How to complete this task:
Your task is to restate word for word the lines in the material below, from the one with "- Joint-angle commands" up to and including the one with "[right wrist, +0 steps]". Do not carry over the pictures.

Data shown:
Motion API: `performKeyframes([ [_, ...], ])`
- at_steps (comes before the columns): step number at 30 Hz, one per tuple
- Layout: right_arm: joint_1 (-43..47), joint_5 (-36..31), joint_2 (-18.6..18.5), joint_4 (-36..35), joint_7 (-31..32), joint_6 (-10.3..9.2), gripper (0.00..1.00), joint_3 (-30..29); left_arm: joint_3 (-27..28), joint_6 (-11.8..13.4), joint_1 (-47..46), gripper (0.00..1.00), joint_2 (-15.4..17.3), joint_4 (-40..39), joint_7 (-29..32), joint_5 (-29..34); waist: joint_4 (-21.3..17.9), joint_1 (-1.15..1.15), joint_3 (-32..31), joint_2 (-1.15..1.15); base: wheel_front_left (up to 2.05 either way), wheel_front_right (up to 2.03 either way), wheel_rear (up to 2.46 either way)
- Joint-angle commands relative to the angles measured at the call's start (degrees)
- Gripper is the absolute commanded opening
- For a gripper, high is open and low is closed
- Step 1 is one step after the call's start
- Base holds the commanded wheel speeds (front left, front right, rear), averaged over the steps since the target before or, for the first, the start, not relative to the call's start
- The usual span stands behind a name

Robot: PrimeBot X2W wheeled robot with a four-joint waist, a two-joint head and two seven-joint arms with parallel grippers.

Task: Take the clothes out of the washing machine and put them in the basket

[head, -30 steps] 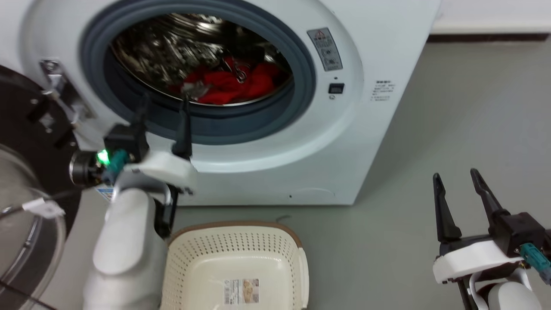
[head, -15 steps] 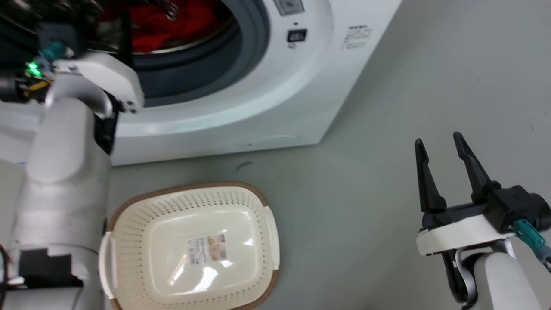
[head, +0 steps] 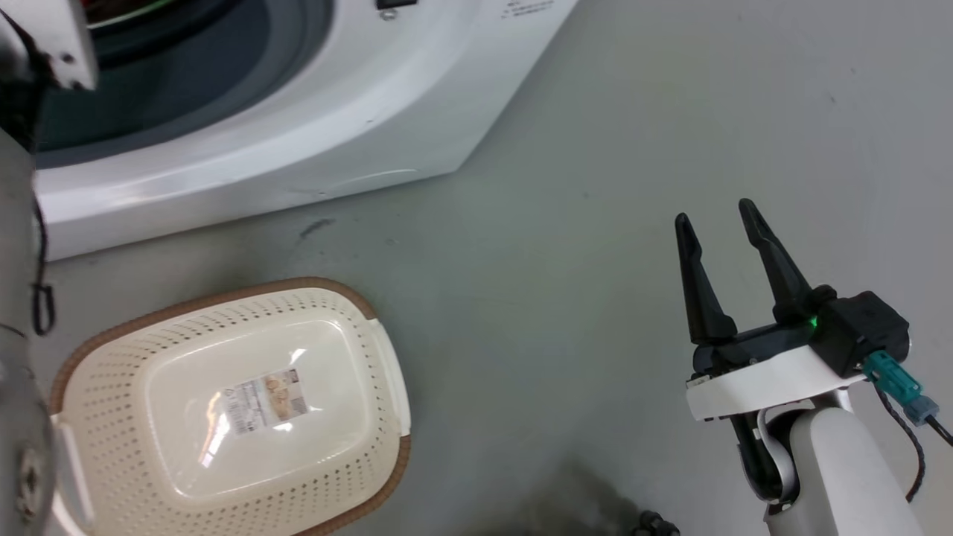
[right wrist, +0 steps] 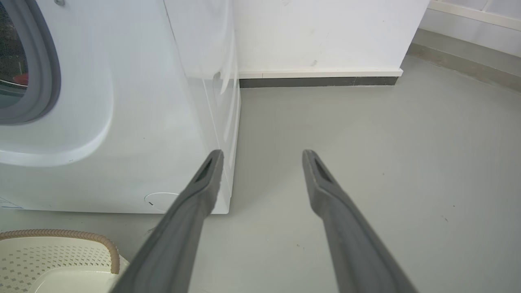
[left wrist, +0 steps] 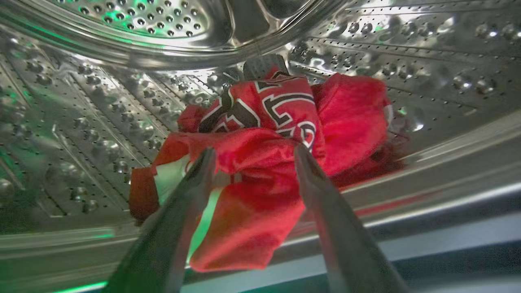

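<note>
left pincer (left wrist: 254, 151): spread, clothes (left wrist: 285, 106) between fingers, in drum (left wrist: 101, 122)
right pincer (head: 713, 214): spread, idle
basket (head: 223, 296): empty, left of right pincer
risk: shallow pinch, fabric slips; snags on drum lip

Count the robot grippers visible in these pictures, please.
2. The left gripper is inside the washing machine, jaws open, close to the red clothes. The right gripper hangs above the floor, right of the basket, jaws open.

Crumpled bright red jersey clothes (left wrist: 281, 122) heaped inside the white front-loading washing machine (head: 246, 171).
Cream perforated plastic basket (head: 104, 380), brown-rimmed, stands upright on the grey floor (head: 595, 149) just before it.
</note>
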Motion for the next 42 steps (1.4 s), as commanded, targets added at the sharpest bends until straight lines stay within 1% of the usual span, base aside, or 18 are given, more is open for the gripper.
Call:
performKeyframes([
  [1, -1.1, 0.6, 0.1, -0.5, -0.2, -0.04, 1.00, 0.6, -0.2, -0.2, -2.2, 1.00, 1.3, 1.0, 2.3, -0.3, -2.0, -0.01, 2.1, 0.00, 0.00, 0.00, 0.00],
  [9, -1.2, 2.3, 0.1, -0.7, -0.2, -0.04, 1.00, 2.6, -0.7, -0.5, -9.0, 1.00, 5.0, 6.0, 15.7, -1.9, -4.7, -0.01, 4.2, 0.00, 0.00, 0.00, 0.00],
  [13, -1.3, 2.7, 0.1, -0.9, -0.2, -0.04, 1.00, 3.1, -0.7, -0.4, -11.2, 1.00, 6.0, 7.7, 22.9, -2.6, -5.5, -0.01, 4.9, 0.00, 0.00, 0.00, 0.00],
  [14, -1.3, 2.7, 0.1, -0.9, -0.2, -0.04, 1.00, 3.1, -0.7, -0.4, -11.2, 1.00, 6.0, 7.7, 22.9, -2.6, -5.5, -0.01, 4.9, 0.00, 0.00, 0.00, 0.00],
  [16, -1.3, 3.0, 0.1, -1.0, -0.2, -0.04, 1.00, 3.3, -0.3, -0.1, -11.4, 1.00, 6.4, 8.6, 26.4, -3.1, -5.8, -0.01, 5.2, 0.00, 0.00, 0.00, 0.00],
  [17, -1.3, 3.1, 0.1, -1.0, -0.2, -0.04, 1.00, 3.4, -0.1, 0.2, -11.5, 0.87, 6.4, 8.9, 27.8, -3.5, -5.8, -0.01, 5.4, 0.00, 0.00, 0.00, 0.00],
  [18, -1.3, 3.3, 0.1, -1.0, -0.2, -0.04, 1.00, 3.5, 0.0, 0.6, -11.7, 0.63, 6.5, 9.0, 28.8, -3.6, -5.9, -0.01, 5.5, 0.00, 0.00, 0.00, 0.00],
  [19, -1.4, 3.2, 0.1, -1.0, -0.2, -0.04, 1.00, 3.5, 0.1, 0.9, -11.9, 0.53, 6.6, 9.1, 29.6, -3.8, -5.9, -0.01, 5.6, 0.00, 0.00, 0.00, 0.00],
  [20, -1.5, 3.4, 0.1, -1.0, -0.2, -0.04, 1.00, 3.6, 0.3, 1.3, -11.9, 0.33, 6.6, 9.1, 30.2, -4.1, -5.9, -0.01, 5.7, 0.00, 0.00, 0.00, 0.00],
  [21, -1.5, 3.5, 0.1, -0.9, -0.2, -0.04, 1.00, 3.7, 0.4, 1.5, -11.8, 0.00, 6.6, 8.9, 30.4, -4.3, -6.0, -0.01, 5.8, 0.00, 0.00, 0.00, 0.00],
  [23, -1.7, 3.5, 0.1, -0.7, -0.2, -0.04, 1.00, 3.7, 0.5, 1.9, -11.3, 0.00, 6.6, 8.5, 30.7, -4.6, -5.9, -0.01, 5.8, 0.00, 0.00, 0.00, 0.00],
  [25, -1.9, 3.5, 0.1, -0.6, -0.2, -0.04, 1.00, 3.5, 0.5, 2.7, -10.7, 0.00, 6.5, 7.5, 29.6, -4.8, -5.7, -0.01, 5.7, 0.00, 0.00, 0.00, 0.00],
  [29, -2.1, 3.0, 0.1, -0.3, -0.2, -0.04, 1.00, 3.1, -0.5, 3.6, -8.8, 0.00, 6.2, 4.2, 24.5, -4.1, -5.1, -0.01, 4.6, 0.00, 0.00, 0.00, 0.00],
  [36, -1.2, 1.7, 0.1, 0.7, -0.2, -0.04, 1.00, 2.2, -2.0, 5.0, -2.3, 0.00, 4.8, -1.1, 10.3, -3.4, -3.8, -0.01, -0.5, 0.00, 0.00, 0.00, 0.00],
  [42, 0.7, 0.7, 0.1, 2.0, -0.2, -0.04, 1.00, 1.3, -2.3, 6.5, 4.1, 0.00, 2.8, -2.3, -1.9, -4.0, -2.4, -0.01, -6.7, 0.00, 0.00, 0.00, 0.00],
])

Result of the exercise:
- Joint-angle commands relative to the angles measured at the call's start (degrees)
- Gripper is the absolute commanded opening
- For a gripper, high is open and low is closed
- Step 1 is one step after the call's start
- Base holds the commanded wheel speeds (front left, front right, rear), averaged over the steps since the target before or, for the first, the start, not relative to the call's start
- The usual span stands behind a name

Robot: PrimeBot X2W wheeled robot with a four-joint waist, a two-joint head and two seven-joint arms with parallel grippers.

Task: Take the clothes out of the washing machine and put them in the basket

[head, -30 steps] 
[head, -15 steps] 
[head, +0 steps] 
[right wrist, +0 steps] 

This output is complete.